## PROBLEM TO SOLVE
Tally up the lines below containing the string "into", then write the number alone.

## RECORDS SUPPLIED

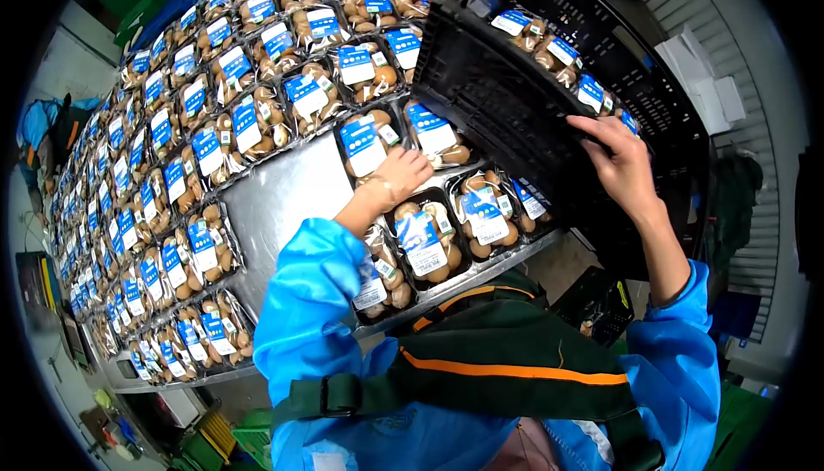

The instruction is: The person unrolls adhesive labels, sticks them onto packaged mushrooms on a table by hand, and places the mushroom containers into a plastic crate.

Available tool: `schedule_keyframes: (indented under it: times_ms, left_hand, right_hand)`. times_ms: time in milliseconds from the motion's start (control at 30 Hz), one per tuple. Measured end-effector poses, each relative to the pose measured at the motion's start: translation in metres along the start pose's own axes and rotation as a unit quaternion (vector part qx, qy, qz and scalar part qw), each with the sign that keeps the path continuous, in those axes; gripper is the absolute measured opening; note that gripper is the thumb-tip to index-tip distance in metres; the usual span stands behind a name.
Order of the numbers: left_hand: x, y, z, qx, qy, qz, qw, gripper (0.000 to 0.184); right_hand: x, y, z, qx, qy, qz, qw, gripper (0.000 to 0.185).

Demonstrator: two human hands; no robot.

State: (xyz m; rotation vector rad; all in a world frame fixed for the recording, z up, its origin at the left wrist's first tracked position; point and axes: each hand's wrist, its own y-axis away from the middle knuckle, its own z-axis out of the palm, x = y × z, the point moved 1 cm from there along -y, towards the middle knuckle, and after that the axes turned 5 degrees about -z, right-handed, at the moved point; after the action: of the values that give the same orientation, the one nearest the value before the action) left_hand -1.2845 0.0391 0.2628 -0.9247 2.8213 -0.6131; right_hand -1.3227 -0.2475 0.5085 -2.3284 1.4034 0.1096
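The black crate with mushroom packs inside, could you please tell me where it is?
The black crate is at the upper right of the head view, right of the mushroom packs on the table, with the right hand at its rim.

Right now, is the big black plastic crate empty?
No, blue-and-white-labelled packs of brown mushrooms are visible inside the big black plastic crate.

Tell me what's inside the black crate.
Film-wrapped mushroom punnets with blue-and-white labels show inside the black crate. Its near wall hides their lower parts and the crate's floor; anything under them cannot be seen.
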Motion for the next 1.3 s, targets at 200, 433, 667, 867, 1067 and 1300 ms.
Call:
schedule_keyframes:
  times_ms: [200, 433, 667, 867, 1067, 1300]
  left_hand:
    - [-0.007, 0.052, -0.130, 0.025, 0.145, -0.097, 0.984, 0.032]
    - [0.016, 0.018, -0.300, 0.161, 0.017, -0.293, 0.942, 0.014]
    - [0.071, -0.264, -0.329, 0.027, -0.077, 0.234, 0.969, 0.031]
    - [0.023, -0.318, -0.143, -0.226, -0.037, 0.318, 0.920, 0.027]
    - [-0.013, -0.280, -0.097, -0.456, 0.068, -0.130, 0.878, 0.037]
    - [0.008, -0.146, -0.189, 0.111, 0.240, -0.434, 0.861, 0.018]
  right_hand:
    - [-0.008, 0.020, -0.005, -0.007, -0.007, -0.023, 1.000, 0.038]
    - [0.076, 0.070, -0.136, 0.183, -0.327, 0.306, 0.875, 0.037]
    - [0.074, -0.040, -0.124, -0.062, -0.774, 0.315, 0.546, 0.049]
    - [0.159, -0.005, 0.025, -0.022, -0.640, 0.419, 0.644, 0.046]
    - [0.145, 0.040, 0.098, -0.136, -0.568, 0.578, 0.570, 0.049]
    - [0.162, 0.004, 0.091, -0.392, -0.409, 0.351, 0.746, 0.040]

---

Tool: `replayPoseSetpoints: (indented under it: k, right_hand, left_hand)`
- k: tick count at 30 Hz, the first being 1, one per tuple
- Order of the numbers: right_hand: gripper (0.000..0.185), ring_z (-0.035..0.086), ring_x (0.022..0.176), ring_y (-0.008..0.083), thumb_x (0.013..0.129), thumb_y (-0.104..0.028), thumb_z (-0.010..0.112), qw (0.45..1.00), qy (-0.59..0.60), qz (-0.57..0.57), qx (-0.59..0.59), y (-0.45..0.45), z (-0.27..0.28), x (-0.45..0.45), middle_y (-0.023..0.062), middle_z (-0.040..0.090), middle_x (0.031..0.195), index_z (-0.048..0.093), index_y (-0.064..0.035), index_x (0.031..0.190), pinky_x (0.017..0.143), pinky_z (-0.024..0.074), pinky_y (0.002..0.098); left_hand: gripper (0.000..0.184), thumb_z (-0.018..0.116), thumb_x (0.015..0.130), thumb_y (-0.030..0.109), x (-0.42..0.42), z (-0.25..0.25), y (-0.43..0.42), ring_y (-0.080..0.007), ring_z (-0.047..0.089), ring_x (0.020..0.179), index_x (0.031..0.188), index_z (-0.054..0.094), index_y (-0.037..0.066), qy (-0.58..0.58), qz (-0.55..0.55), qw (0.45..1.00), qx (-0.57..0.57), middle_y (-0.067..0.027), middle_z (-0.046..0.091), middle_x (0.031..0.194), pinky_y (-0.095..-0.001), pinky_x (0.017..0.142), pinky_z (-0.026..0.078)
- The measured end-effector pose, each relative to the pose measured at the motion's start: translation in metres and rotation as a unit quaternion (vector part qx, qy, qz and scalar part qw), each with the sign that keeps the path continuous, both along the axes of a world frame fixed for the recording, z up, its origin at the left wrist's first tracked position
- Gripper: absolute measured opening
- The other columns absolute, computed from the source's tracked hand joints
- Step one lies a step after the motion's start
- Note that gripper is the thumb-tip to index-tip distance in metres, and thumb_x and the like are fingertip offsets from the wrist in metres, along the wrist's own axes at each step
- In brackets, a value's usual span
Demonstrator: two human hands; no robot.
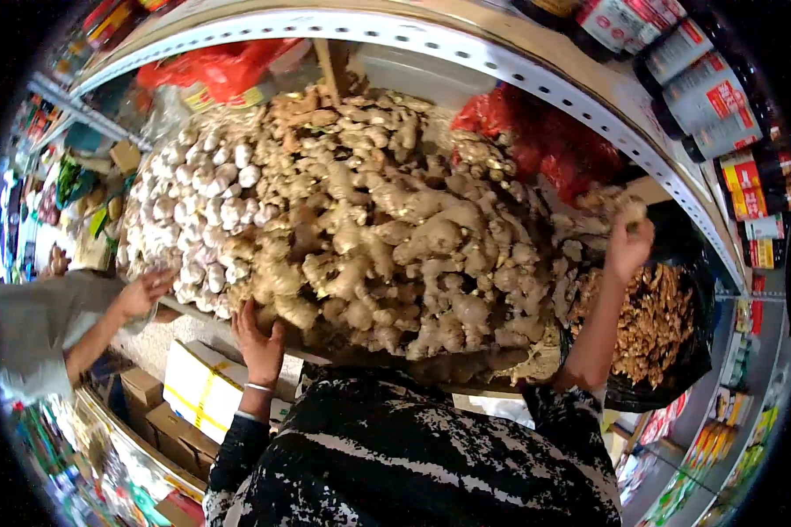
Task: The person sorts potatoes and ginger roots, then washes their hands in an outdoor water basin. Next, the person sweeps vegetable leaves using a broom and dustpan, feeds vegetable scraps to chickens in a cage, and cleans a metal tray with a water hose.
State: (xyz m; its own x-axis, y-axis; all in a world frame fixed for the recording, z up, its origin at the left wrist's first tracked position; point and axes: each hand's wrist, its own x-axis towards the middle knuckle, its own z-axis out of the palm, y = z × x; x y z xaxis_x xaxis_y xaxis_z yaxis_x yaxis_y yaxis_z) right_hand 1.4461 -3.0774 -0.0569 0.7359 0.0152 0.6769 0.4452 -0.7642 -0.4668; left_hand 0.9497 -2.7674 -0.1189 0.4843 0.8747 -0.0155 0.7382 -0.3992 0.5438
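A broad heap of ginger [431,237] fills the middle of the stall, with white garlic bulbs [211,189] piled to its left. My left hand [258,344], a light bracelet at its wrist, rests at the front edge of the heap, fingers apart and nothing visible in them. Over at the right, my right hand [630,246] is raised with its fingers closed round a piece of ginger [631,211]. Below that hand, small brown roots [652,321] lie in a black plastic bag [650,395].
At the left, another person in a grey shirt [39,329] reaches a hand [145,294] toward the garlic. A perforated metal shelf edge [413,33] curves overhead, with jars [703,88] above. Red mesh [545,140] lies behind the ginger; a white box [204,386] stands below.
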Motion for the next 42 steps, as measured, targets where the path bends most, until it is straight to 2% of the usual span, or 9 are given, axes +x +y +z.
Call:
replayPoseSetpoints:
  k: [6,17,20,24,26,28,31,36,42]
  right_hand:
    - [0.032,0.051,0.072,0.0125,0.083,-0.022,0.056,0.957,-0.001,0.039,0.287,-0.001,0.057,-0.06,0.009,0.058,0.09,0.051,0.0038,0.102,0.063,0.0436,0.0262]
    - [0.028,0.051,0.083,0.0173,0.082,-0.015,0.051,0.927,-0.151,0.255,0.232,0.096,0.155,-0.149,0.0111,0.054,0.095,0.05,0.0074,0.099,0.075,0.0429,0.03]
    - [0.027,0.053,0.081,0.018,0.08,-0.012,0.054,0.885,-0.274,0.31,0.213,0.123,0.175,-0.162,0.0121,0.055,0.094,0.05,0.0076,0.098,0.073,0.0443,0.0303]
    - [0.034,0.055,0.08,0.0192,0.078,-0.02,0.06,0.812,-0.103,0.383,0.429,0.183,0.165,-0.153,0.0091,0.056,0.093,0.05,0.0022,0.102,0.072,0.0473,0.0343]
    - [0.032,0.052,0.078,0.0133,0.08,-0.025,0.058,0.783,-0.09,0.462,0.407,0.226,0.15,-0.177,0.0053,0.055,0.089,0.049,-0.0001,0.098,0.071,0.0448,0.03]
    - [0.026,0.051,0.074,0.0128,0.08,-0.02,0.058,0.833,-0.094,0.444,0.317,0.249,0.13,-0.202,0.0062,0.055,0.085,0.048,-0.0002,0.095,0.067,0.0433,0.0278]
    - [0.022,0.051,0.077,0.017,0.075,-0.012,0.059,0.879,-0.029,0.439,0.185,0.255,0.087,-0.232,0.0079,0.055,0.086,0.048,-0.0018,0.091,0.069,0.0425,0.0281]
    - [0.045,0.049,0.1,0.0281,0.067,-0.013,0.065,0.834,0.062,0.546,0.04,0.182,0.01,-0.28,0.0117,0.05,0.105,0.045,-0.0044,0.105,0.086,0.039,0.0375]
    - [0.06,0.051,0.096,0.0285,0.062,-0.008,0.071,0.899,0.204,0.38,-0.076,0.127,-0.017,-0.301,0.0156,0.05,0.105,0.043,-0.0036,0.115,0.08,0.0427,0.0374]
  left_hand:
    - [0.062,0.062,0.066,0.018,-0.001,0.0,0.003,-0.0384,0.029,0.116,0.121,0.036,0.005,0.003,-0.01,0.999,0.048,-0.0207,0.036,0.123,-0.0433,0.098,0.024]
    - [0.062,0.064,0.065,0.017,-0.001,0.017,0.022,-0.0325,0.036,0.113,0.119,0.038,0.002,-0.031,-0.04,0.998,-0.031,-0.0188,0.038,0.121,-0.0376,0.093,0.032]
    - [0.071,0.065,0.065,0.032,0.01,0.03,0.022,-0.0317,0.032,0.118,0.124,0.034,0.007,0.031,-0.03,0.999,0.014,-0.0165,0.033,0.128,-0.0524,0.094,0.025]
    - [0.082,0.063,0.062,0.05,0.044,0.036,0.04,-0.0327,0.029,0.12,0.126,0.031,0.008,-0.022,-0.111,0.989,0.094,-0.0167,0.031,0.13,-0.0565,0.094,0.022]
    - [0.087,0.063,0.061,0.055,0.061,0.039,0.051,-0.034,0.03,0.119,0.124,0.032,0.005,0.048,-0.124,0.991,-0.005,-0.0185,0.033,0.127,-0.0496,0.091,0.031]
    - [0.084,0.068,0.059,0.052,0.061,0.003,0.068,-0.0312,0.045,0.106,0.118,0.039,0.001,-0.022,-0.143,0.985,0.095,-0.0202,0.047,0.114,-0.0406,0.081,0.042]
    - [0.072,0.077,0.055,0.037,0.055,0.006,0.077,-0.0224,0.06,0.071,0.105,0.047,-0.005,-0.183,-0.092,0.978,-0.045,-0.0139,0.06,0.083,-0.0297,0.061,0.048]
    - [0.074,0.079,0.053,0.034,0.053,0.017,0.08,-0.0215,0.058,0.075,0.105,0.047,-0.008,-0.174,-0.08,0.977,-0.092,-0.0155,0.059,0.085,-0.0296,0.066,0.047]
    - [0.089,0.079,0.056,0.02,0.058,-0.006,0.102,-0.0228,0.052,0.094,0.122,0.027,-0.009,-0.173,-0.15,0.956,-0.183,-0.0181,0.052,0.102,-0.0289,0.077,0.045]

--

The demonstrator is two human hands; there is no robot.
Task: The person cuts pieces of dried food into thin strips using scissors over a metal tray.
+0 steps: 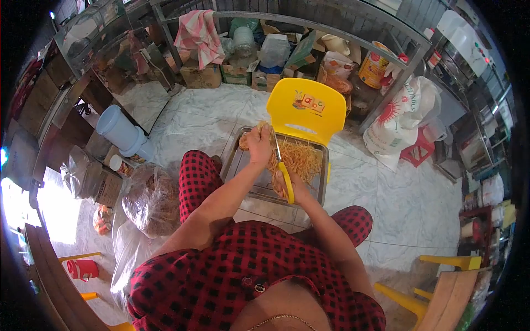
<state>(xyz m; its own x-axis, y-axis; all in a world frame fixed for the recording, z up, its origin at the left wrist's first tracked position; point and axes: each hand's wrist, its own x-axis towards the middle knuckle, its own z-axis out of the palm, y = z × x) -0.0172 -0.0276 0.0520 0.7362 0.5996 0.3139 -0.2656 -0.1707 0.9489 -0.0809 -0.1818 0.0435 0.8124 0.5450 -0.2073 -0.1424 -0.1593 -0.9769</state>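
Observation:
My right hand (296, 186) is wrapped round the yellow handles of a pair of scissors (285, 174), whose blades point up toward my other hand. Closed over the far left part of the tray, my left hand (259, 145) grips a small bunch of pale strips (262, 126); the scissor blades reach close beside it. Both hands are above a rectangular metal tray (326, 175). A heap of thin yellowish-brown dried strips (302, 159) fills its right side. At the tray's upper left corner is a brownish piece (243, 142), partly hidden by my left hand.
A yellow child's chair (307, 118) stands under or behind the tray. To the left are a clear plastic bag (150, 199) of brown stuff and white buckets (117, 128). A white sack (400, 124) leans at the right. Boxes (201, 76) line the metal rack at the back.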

## EXERCISE ANSWER
2